Startup and Shutdown problems #balena_sense

I shutdown both Enviro+/RPi device and desktop Mac last evening. Come this morning my application failed to boot giving error message “tunnelling socket could not be established: statusCode=500”.
Device cloud logs show supervisor starting but nothing further. Even re-installed balena-sense-master on the Mac and pushed to the cloud, but no change, even after selecting restart, and with the same error message repeated.
I’ve looked through the documentation, which I find rather confusing and re-miss on this topic.
What are the correct procedures for both shutting down and starting up the project, please?

1 Like

Hi there,
It seems this is an error that is related with an older version. Could you please let me know what are your BalenaOS and supervisor versions?
You can always reboot the device from the balenaCloud dashboard, just navigate there and press the button. Just take into consideration that if you reboot your device all your previous logs will be removed, unless you have enabled persistent logging.
Georgia

@roj @georgiats - Have a look from the mid-to-bottom of this thread: Possible to get BalenaSense to display temp in Fahrenheit?

–chris

Many thanks to both @georgiats and @chrisism for responding.
BalenaOS is 2.48.0+rev1, sense version its 1.9.3 and supervisor version 10.8.0
I did have this same problem 4/5 day ago when I first started this project, with no satisfactory solution coming from the forum. So I started again from the beginning: re-flashing the 16GB SanDisk Edge A1 10 and setting up Enviro+ and Rpi0 with the cloud. It all worked perfectly - until this morning, following 12 hours down time.
I had assumed that it was a corrupted instal and said so on my previous Forum message. But now reading what @chrisism suggested on another thread, I’m beginning to think this is a Balena problem.
@nbeck quoted: I have this exact same issue with my balena sense installation. It just stops working and the supervisor is stuck in a failed to start state, even without a pi reboot or shutdown. The only way I have found to fix this is to re-image the SD Card and redeploy the application.
So that’s what I’ll do again and report back here.
Many thanks again to @chrisism and @georgiats, and also to @nbeck

1 Like

Hello, hopefully there should be an easier way to recover from this than re-flashing the application. If you have physical access to the device could you try power-cycling it and let us know if it is still having the same issue?

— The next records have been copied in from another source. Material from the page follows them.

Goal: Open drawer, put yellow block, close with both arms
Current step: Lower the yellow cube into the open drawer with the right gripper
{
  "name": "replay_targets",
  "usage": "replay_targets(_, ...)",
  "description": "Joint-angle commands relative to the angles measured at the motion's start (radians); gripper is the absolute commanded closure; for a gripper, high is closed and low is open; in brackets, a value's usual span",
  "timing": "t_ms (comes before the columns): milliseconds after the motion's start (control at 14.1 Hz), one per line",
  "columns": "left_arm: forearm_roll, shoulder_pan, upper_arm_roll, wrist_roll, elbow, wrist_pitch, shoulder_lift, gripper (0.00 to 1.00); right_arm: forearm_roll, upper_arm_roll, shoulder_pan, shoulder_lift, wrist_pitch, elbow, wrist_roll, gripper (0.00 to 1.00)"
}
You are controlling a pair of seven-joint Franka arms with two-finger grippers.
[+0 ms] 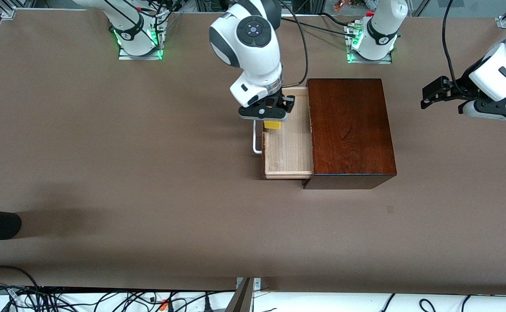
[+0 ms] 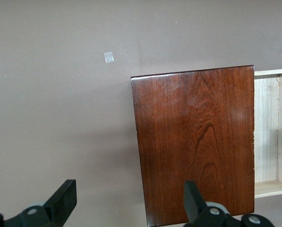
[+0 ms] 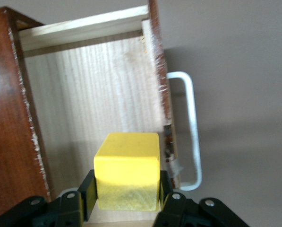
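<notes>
Yellow block (image 3: 126, 170) is clamped between the fingers of the right pincer (image 1: 272, 122), which hangs over the open drawer (image 1: 288, 151) at the part nearest the drawer front. The block is held above the pale wood floor of the tray; no other item lies in the tray. The drawer stands pulled out of the dark mahogany box (image 1: 349, 130) toward the right arm's end of the counter (image 1: 105, 173), its white bar handle (image 1: 256, 141) on the outer face. The left pincer (image 2: 126, 208) waits in the air with its fingers spread apart and grasping nothing, near the box at the left arm's end of the counter.
</notes>
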Motion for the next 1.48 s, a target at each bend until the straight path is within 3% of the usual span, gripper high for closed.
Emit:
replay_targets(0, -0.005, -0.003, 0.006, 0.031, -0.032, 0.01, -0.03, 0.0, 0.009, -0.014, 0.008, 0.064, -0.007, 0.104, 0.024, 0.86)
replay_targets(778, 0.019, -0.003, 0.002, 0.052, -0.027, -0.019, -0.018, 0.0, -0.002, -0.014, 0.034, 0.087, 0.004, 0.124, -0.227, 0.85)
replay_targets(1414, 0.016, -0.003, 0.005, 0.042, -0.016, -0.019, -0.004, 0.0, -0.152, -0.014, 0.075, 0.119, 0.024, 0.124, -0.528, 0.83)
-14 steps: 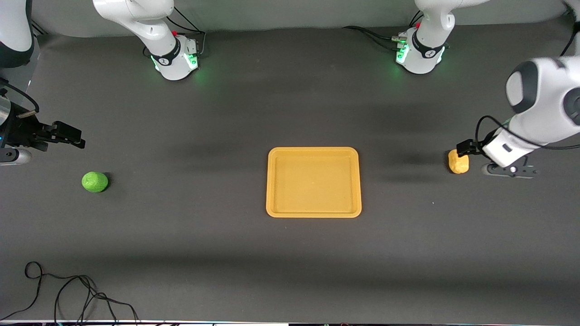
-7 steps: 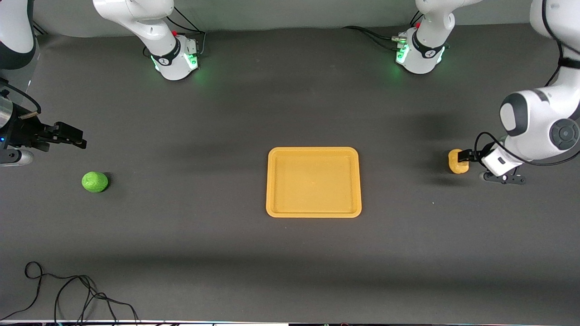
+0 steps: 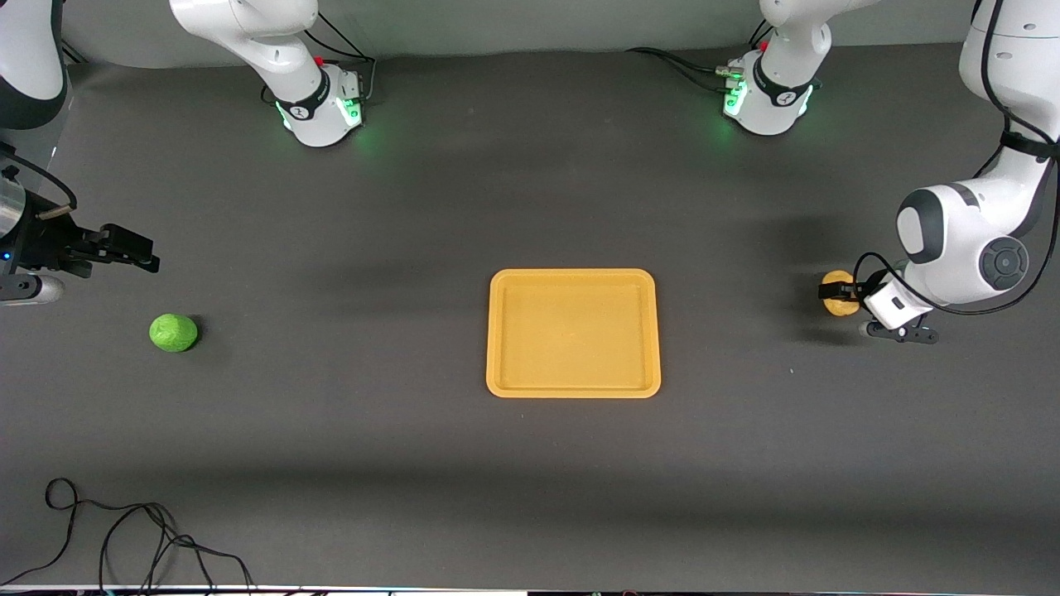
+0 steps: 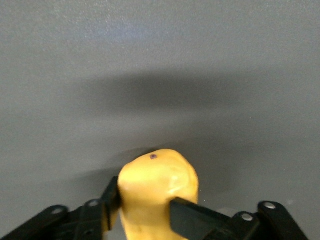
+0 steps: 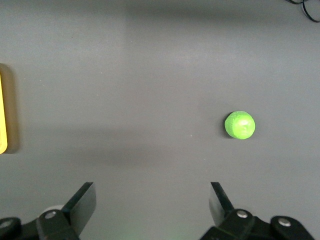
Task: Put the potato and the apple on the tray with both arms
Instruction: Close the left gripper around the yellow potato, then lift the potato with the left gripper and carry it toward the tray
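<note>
The yellow-tan potato (image 3: 843,308) lies toward the left arm's end of the table. My left gripper (image 3: 838,296) is shut on it, one finger pressed to each side. In the left wrist view the potato (image 4: 157,185) fills the gap between the left gripper's (image 4: 145,202) fingers. I cannot tell whether it is off the table. The green apple (image 3: 173,332) lies toward the right arm's end. My right gripper (image 3: 137,252) is open and empty in the air beside the apple. The right wrist view shows the apple (image 5: 240,125) away from the open right gripper (image 5: 152,200). The orange-yellow tray (image 3: 571,389) lies mid-table with nothing on it.
A black cable (image 3: 124,538) loops at the table edge nearest the front camera, toward the right arm's end. The two green-lit arm bases (image 3: 319,108) (image 3: 766,99) stand along the table edge farthest from that camera. The tray's edge (image 5: 2,110) shows in the right wrist view.
The left arm's wrist has swung lower and a little toward the tray, and its fingers now sit round the potato. The right gripper has barely moved.
</note>
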### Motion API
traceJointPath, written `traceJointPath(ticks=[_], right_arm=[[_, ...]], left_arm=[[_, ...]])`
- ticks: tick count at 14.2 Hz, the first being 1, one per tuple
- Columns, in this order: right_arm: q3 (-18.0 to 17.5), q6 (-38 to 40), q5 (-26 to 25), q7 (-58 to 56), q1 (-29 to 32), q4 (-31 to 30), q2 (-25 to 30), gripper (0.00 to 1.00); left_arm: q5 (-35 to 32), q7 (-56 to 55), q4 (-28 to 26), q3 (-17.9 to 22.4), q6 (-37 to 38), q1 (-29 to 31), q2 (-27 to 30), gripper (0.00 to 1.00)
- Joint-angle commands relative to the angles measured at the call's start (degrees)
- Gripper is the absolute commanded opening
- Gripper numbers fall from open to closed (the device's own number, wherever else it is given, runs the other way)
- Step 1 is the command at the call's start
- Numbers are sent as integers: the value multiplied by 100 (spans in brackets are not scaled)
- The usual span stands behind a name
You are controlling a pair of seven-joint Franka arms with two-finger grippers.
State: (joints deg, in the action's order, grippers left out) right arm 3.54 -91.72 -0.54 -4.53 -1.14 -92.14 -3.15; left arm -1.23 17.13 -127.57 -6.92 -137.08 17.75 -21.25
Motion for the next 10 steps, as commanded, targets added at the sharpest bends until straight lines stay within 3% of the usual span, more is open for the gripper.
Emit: traceJointPath(ticks=[1,3,6,10], right_arm=[[68,93,71,48,-88,118,-45,100],[68,84,80,48,-88,109,-45,100],[68,67,71,48,-88,118,-36,100],[68,67,80,48,-88,118,-36,100]], left_arm=[[-18,36,-22,6,76,-9,-2,34],[-18,53,-13,-3,111,-9,60,25],[-18,53,83,-11,471,-9,200,30],[8,53,276,-20,953,-9,385,18]])
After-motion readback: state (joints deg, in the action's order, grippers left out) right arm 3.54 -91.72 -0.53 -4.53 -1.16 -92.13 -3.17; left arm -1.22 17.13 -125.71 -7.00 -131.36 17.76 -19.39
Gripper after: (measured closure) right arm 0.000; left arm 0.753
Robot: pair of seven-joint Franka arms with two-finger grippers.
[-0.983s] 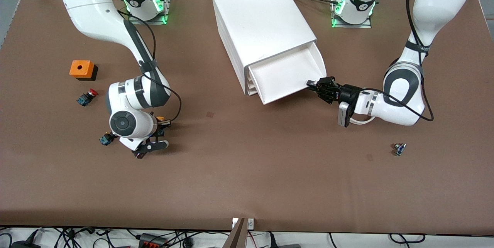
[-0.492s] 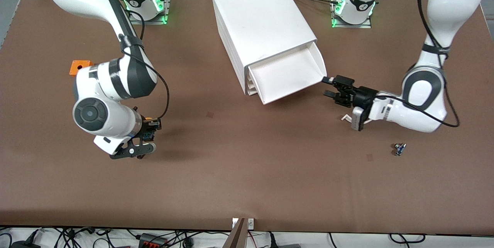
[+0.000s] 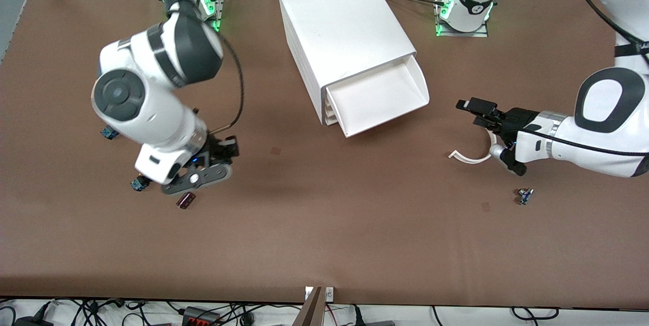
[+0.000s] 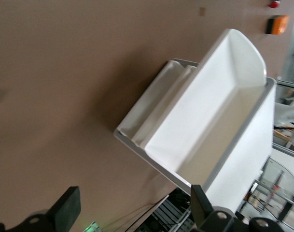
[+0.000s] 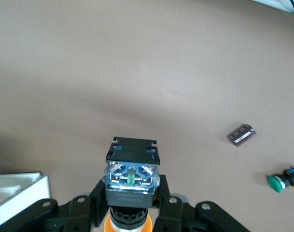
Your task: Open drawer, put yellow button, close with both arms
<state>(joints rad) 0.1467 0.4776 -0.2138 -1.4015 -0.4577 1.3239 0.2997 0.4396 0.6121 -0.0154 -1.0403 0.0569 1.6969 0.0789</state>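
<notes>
The button (image 5: 131,193) is small, hard and light. It is up in the air over the table, well apart from the cabinet (image 3: 340,27), toward the right arm's end. The right gripper (image 5: 130,205) is clamped on its body, a good place to hold it.

The drawer (image 3: 377,98), at the cabinet's top, is open with nothing seen inside.

The left gripper (image 3: 481,113) hangs near the drawer, jaws wide apart, holding nothing.

A green button (image 5: 284,179) and a little dark chip (image 3: 185,200) lie on the table, well apart from the cabinet. Nothing seems to block the way.
</notes>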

In my case, it is a loss of power (via cycle or even a reboot) that causes it to remain in a failed state.

So I’ve now refreshed the Balena OS image on the RPi0, connected up, powered on, and having allowed what I consider to be sufficient time for the cloud dashboard to connect - NOTHING!
Surely I do not have to set up yet another application?
And in answer to @nazrhom I did power-cycle the RPi0 but no change.
So where to next, please Balena? This is becoming boring and unnecessarily time consuming.

1 Like

Hi there, from what we typically see, a device flashed with factory OS image that isn’t coming up in the dashboard, suggests either (a) corrupted flash media; or (b) network connectivity issues,

Can you see if your device appears on your local network (via you local router DHCP tables) and if you connect a screen to it - is there video output?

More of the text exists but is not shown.